I don't think Hive compatibility itself is a "use case". The Nessie
<https://projectnessie.org/tools/hive/> example you mentioned is a
reasonable use case to me: some frameworks/applications want to create
external tables without user-specified location, so that they can manage
the table directory themselves and implement fancy features.

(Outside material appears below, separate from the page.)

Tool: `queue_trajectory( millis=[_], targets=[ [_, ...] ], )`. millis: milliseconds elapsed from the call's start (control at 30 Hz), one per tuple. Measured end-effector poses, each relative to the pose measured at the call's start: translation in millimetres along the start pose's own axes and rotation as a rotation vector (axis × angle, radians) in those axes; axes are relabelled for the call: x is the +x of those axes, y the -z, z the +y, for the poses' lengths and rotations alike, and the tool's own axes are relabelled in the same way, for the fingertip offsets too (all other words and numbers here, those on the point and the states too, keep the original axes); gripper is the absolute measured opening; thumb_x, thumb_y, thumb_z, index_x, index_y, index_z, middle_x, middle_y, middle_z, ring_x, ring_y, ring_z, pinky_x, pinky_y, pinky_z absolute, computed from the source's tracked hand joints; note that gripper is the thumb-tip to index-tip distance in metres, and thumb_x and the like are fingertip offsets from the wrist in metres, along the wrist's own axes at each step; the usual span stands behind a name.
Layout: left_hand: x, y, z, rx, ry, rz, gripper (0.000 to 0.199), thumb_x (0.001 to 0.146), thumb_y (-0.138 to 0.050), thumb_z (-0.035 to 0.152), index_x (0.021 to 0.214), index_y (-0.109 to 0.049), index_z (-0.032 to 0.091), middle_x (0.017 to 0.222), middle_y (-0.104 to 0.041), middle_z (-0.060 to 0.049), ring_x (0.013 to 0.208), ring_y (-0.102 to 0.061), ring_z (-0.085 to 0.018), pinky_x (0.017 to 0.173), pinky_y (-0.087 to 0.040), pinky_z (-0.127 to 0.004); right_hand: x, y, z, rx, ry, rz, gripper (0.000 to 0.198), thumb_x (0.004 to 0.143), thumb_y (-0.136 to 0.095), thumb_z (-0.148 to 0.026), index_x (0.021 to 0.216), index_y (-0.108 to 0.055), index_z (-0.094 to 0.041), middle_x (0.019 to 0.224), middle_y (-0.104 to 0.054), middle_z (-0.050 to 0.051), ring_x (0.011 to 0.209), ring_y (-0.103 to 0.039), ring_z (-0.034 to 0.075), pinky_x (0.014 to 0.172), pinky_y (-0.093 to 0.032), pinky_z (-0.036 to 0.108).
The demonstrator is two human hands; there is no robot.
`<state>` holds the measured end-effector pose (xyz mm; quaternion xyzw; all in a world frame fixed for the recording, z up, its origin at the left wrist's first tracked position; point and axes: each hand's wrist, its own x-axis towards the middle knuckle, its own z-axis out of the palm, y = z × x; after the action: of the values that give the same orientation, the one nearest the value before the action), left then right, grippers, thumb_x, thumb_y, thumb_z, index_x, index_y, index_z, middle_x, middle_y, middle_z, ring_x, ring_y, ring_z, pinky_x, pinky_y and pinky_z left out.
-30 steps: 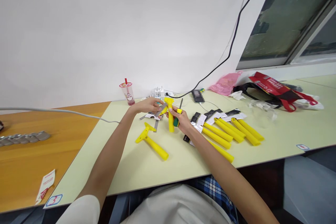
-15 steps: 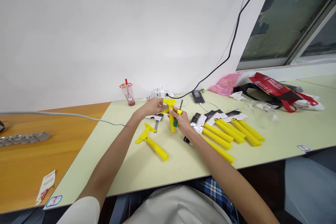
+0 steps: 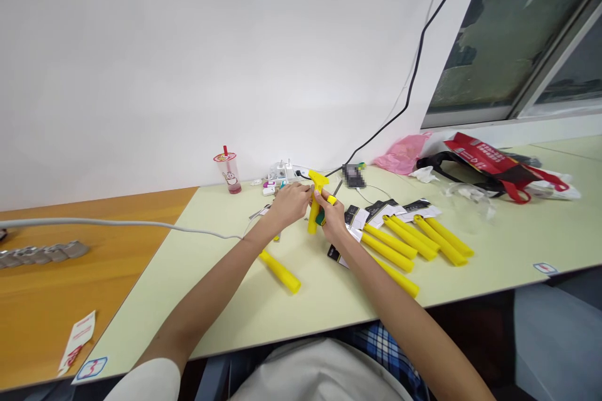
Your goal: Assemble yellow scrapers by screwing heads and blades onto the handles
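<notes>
My right hand (image 3: 333, 216) is closed around a yellow scraper (image 3: 318, 180), its T-shaped head up and slightly tilted. The same hand also holds a screwdriver (image 3: 332, 200) with a green and yellow handle, its shaft pointing up and away. Beside the scraper's head is my left hand (image 3: 292, 203), fingers curled inward and seen from the back; whatever they pinch is hidden. Under my left forearm lies a second yellow scraper handle (image 3: 282, 273), its head covered by the arm.
To the right lie several yellow scrapers (image 3: 390, 247) with black-and-white cards (image 3: 357, 216). A drink cup (image 3: 229, 172), a power strip (image 3: 285, 170) and a phone (image 3: 353, 176) stand along the wall. Further right are a pink bag (image 3: 403, 153) and a red bag (image 3: 489, 160). A grey cable (image 3: 141, 225) crosses at left.
My left hand has moved right and turned its back to view, its forearm now covering the lying scraper's head. The held scraper has shifted slightly right and tilted.
</notes>
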<state>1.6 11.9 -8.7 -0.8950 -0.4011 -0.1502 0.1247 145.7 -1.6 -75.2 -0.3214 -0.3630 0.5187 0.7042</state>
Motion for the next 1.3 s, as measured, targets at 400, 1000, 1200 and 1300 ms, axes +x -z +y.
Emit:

That said, now I agree it's better to decouple EXTERNAL and LOCATION. We
should clearly document that, EXTERNAL and LOCATION are only applicable for
file-based data sources, and catalog implementation should fail if the
table has EXTERNAL or LOCATION property, but the table provider is not
file-based.

BTW, how about LOCATION without EXTERNAL? Currently Spark treats it as an
external table. Hive gives warning when you create managed tables with
custom location, which means this behavior is not recommended. Shall we
"infer" EXTERNAL from LOCATION although it's not Hive compatible?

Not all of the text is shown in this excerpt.